> _ACTIVITY_
Your answer must match, word for word, the lines from the one holding "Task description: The" through the final line below, with pictures excluded.

> _MATERIAL PROVIDED_
========================

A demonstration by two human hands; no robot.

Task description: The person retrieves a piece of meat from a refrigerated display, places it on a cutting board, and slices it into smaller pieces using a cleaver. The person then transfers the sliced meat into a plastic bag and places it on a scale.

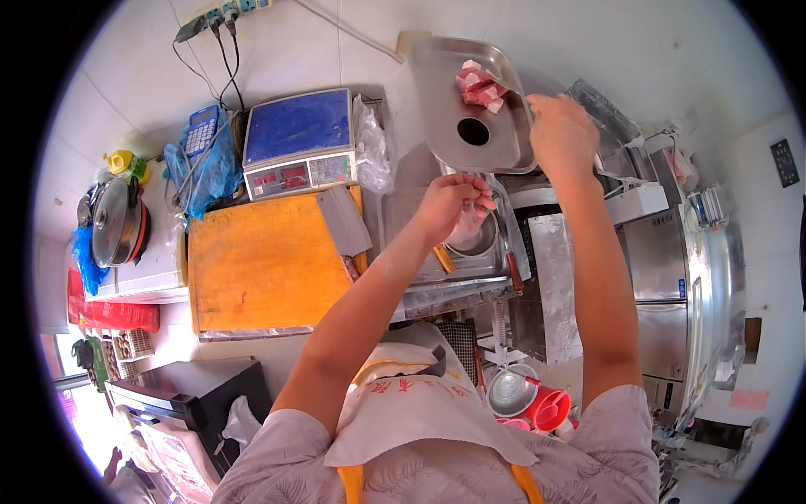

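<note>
A stainless-steel tray (445, 76) with a round dark hole stands at the far middle, and several chunks of raw pink meat (481, 86) lie on it behind the hole. My right hand (564, 134) is closed at the tray's right rim, its fingertips partly hidden. In front of the tray, my left hand (456, 202) has its fingers curled together. A thin translucent piece of plastic (467, 225) hangs from them, over a round metal bowl (483, 241) that the hand partly covers.
A cleaver (344, 220) lies on the right edge of a yellow cutting board (260, 269). Behind the board are a blue-topped weighing scale (298, 126) and a crumpled clear bag (372, 147). A red-handled tool (512, 270) lies beside the bowl. Steel cabinets (661, 260) stand at right.
</note>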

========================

> _SOLVED PROBLEM_
Task description: The person retrieves a piece of meat from a refrigerated display, places it on a cutting board, and slices it into smaller pieces using a cleaver. The person then transfers the sliced meat into a plastic bag and places it on a scale.


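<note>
A stainless-steel tray (445, 76) with a round dark hole stands at the far middle, and several chunks of raw pink meat (481, 86) lie on it behind the hole. My right hand (564, 134) is closed at the tray's right rim, its fingertips partly hidden. In front of the tray, my left hand (456, 202) has its fingers curled together. A thin translucent piece of plastic (467, 225) hangs from them, over a round metal bowl (483, 241) that the hand partly covers.
A cleaver (344, 220) lies on the right edge of a yellow cutting board (260, 269). Behind the board are a blue-topped weighing scale (298, 126) and a crumpled clear bag (372, 147). A red-handled tool (512, 270) lies beside the bowl. Steel cabinets (661, 260) stand at right.
</note>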

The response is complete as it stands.